GE Foundation grant to fund MSU math study

MSU News, Aug 1 2012

An MSU education scholar will use a $1 million grant from the GE Foundation as he studies a major effort to improve math education -- the implementation of new common standards.

William Schmidt, University Distinguished Professor in the College of Education, will expand his research on the Common Core State Standards for Mathematics (CCSSM).

William SchmidtKnown for his global research on math instruction, Schmidt forged a partnership with the two organizations that led the development of the standards, the Council of Chief State School Officers and the National Governor’s Association. The common core standards were released in 2010 and have been adopted by 46 states.

Previously, Schmidt and his team conducted surveys of school district curriculum directors, teachers, parents and students in the states that had officially adopted the standards. They identified three potential impediments to the successful implementation of the Common Core: textbooks, teachers and leadership.

Schmidt said merely adopting more rigorous standards such as the Common Core will not likely change much unless the new standards are implemented appropriately.
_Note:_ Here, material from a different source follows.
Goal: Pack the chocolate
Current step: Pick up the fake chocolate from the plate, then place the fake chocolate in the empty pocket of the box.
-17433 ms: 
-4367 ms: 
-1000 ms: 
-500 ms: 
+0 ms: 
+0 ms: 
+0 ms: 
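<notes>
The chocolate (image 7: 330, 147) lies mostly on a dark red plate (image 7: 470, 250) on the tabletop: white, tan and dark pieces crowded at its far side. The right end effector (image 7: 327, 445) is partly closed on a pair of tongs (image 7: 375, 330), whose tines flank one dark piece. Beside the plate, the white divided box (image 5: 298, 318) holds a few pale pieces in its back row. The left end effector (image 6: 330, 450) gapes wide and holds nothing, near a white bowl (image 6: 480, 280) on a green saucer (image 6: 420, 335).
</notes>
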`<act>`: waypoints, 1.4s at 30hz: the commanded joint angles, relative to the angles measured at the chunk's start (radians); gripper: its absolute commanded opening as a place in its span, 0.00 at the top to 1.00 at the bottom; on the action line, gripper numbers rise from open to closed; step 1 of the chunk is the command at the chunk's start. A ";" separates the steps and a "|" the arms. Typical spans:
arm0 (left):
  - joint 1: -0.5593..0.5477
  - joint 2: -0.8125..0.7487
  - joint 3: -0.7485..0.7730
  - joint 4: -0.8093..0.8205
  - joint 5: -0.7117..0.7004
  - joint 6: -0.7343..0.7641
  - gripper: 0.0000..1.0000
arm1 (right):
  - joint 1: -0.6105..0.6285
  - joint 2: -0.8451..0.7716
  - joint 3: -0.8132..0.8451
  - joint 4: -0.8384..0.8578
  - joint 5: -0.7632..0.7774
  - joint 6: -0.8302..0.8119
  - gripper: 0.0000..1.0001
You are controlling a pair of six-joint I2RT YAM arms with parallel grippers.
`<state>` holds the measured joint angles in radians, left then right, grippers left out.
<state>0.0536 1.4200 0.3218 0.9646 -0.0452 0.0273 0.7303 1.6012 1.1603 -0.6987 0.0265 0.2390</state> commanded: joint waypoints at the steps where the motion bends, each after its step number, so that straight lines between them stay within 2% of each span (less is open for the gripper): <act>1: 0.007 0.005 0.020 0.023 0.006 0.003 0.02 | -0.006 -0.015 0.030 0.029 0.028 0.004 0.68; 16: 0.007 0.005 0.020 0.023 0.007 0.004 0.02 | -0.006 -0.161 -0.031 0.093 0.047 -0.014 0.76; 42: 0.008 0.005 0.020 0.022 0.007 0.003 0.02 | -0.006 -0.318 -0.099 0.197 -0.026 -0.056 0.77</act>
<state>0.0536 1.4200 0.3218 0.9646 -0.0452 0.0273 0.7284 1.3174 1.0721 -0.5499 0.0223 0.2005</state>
The research supported by the GE Foundation is designed to provide states, districts and teachers the tools they need to make the new standards a success.
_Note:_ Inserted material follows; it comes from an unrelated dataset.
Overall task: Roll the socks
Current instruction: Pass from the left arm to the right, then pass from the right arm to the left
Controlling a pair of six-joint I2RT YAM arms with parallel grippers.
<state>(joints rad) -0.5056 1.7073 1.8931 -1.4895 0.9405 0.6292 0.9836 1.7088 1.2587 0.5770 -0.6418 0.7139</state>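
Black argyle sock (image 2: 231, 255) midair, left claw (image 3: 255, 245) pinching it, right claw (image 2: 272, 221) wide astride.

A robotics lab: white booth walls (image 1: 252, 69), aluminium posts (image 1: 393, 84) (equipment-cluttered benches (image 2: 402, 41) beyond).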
One major challenge is that the most widely used textbooks are poorly aligned with the standards and there is little evidence that the right kind of textbooks will be released in the near future, placing a substantial burden on teachers and administrators to restructure their curricula.
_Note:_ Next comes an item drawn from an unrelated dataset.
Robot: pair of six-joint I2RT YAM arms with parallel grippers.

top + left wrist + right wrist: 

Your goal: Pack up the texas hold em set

Another challenge: most U.S. teachers have not had the background in mathematics from their teacher preparation programs to be able to effectively teach the more rigorous content included in the Common Core, especially during the middle grades.

The next phase of Schmidt’s research will include: continued development of a virtual system for textbook analysis and classroom common core implementation; a follow-up of the future teachers who participated in the survey project and are now teaching; surveys of district curriculum personnel, teachers, and parents about the Common Core; and the ongoing study of states’ implementation of the CCSSM.